While Miran's is an outlying view, opinions among the other 18 policymakers are also divided. Nine officials in projections issued after the last meeting indicated the need for continued quarter-point rate cuts at their remaining two meetings this year, while seven saw no further cuts needed, a view consistent with worries that inflation seems lodged above the Fed's target.

"The Fed must maintain its credibility on inflation," Kansas City Federal Reserve Bank President Jeffrey Schmid said on Monday, arguing that price increases appeared to be broadening, and that services-sector inflation "seems to have settled in at around 3.5%...higher than has been consistent with the Fed meeting its 2% target."

Services make up the bulk of U.S. consumption, and Dallas Fed President Lorie Logan said recently that work by her staff indicated non-housing services inflation on its own could keep the Fed's preferred price index rising at an above-target 2.4%.

In contrast to concerns about Trump's import tariffs driving up goods prices, sustained services inflation would represent a different problem for the Fed, one where views about the "neutral" rate - the rate which neither helps nor hinders growth - would have even more bearing if officials see the need to keep pressure on the economy. 
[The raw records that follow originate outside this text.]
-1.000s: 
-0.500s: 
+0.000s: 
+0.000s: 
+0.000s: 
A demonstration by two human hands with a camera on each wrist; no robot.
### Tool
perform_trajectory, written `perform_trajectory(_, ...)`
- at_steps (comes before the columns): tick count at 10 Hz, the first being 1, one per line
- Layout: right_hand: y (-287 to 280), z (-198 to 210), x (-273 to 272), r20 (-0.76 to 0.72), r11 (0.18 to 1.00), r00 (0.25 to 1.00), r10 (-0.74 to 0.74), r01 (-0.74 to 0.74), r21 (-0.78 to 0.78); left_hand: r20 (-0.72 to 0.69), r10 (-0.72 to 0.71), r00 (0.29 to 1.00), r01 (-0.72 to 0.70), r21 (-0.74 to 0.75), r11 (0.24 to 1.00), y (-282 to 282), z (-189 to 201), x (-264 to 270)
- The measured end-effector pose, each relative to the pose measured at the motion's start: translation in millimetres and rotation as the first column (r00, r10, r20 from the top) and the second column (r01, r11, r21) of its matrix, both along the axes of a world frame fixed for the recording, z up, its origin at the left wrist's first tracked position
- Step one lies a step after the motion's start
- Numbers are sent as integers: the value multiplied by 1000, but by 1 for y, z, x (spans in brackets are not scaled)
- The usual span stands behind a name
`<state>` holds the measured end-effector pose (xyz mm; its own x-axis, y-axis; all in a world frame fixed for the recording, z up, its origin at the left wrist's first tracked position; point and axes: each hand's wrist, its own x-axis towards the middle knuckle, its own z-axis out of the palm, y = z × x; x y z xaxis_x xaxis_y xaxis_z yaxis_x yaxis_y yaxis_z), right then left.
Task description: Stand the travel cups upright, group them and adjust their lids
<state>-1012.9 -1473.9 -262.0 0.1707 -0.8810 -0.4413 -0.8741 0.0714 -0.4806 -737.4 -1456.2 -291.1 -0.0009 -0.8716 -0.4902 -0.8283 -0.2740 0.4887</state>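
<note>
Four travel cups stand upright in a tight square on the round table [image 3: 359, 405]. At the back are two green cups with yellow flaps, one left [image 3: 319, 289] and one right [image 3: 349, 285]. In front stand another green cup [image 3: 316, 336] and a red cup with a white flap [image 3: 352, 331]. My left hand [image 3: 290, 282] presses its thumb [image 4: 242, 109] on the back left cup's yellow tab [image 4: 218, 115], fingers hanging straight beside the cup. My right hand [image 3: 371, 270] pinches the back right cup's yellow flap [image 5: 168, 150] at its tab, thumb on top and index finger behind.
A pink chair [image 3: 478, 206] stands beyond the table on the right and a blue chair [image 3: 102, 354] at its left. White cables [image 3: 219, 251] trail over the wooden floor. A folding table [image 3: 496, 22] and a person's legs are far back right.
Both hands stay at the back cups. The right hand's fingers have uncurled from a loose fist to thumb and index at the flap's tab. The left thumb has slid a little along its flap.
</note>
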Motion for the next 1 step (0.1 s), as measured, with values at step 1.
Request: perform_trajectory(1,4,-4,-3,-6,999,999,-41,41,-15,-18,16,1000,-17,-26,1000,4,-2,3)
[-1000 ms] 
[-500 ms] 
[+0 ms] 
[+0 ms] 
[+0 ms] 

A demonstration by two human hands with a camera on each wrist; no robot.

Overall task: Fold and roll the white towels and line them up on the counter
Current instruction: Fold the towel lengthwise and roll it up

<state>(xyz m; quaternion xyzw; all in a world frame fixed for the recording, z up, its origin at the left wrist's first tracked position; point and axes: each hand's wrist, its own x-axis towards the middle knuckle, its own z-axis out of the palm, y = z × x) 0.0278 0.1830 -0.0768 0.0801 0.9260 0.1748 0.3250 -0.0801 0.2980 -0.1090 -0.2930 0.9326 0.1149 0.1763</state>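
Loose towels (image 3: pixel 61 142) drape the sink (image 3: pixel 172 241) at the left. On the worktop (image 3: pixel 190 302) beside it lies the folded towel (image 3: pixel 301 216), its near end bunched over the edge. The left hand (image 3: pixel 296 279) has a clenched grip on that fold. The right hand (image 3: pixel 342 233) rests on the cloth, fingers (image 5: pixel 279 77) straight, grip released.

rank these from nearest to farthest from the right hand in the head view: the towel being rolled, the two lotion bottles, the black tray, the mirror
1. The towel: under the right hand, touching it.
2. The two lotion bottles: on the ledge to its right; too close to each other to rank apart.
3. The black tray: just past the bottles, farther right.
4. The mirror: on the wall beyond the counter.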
Tariffs are now seen by the Fed as likely leading to only one-time price increases, but a take-off of prices in a services sector more sensitive to wages and labor supply could lead to fears of a wage-price spiral and questions about whether immigration limits were feeding inflation as workers become scarce.

Powell said after last month's rate cut that policy remained at a "clearly restrictive level," while remaining noncommittal about further reductions. 

Fed Vice Chair Philip Jefferson, typically cautious when discussing monetary policy, in response to questions last week would say only the rate cut brought the Fed "closer to a more neutral stance" without revealing what he thought the neutral rate might be. Two others, Governor Christopher Waller and Vice Chair for Supervision Michelle Bowman - Trump appointees like Miran - have argued for more cuts out of concern about the job market, though not at the pace Miran has advocated.

To Logan, Schmid and some others, policy may already be close to neutral, a reason to be careful with further cuts until the path of inflation becomes clearer.

"There may be relatively little room to make additional rate cuts without inadvertently moving to an inappropriately accommodative stance," Logan said last week.